** EXERCISE GOAL **
Keeping every word and mark, copy all of the data.

Items from a dataset:
--

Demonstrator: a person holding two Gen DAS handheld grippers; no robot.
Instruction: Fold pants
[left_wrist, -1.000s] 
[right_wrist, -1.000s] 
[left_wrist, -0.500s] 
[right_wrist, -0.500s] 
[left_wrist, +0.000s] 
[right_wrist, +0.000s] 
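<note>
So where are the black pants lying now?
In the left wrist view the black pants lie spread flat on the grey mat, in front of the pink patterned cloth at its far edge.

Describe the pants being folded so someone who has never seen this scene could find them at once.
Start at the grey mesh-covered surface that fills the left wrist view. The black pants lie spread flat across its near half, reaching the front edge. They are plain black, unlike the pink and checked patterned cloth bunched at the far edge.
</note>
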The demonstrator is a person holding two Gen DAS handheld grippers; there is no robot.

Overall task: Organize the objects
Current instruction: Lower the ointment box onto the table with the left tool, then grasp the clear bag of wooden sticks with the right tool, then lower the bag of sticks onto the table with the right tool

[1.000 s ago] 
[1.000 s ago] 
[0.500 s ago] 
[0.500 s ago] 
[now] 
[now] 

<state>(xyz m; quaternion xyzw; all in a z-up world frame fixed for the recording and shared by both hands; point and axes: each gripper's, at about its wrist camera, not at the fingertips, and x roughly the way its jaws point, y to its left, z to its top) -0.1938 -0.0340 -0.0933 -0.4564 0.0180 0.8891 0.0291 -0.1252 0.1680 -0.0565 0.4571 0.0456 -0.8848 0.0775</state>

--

** THE COMPLETED TASK **
Demonstrator: a person holding two Gen DAS handheld grippers; no robot.
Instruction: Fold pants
[left_wrist, -1.000s] 
[right_wrist, -1.000s] 
[left_wrist, -0.500s] 
[right_wrist, -0.500s] 
[left_wrist, +0.000s] 
[right_wrist, +0.000s] 
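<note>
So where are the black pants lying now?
In the left wrist view the black pants lie spread flat on the grey mat, in front of the pink patterned cloth at its far edge.

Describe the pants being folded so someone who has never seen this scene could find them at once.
Start at the grey mesh-covered surface that fills the left wrist view. The black pants lie spread flat across its near half, reaching the front edge. They are plain black, unlike the pink and checked patterned cloth bunched at the far edge.
</note>
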The demonstrator is a person holding two Gen DAS handheld grippers; there is no robot.

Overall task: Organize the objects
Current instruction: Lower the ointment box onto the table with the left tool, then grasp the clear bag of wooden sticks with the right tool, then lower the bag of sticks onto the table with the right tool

[1.000 s ago] 
[1.000 s ago] 
[0.500 s ago] 
[0.500 s ago] 
[now] 
[now] 

<state>(xyz m; quaternion xyzw; all in a z-up world frame fixed for the recording and shared by both hands; point and axes: each gripper's, at about its wrist camera, not at the fingertips, and x roughly the way its jaws point, y to its left, z to its top) -0.1938 -0.0340 -0.0933 -0.4564 0.0180 0.8891 0.0291 -0.1252 0.1680 -0.0565 0.4571 0.0456 -0.8848 0.0775</state>

Nothing remains to be answered in this exercise.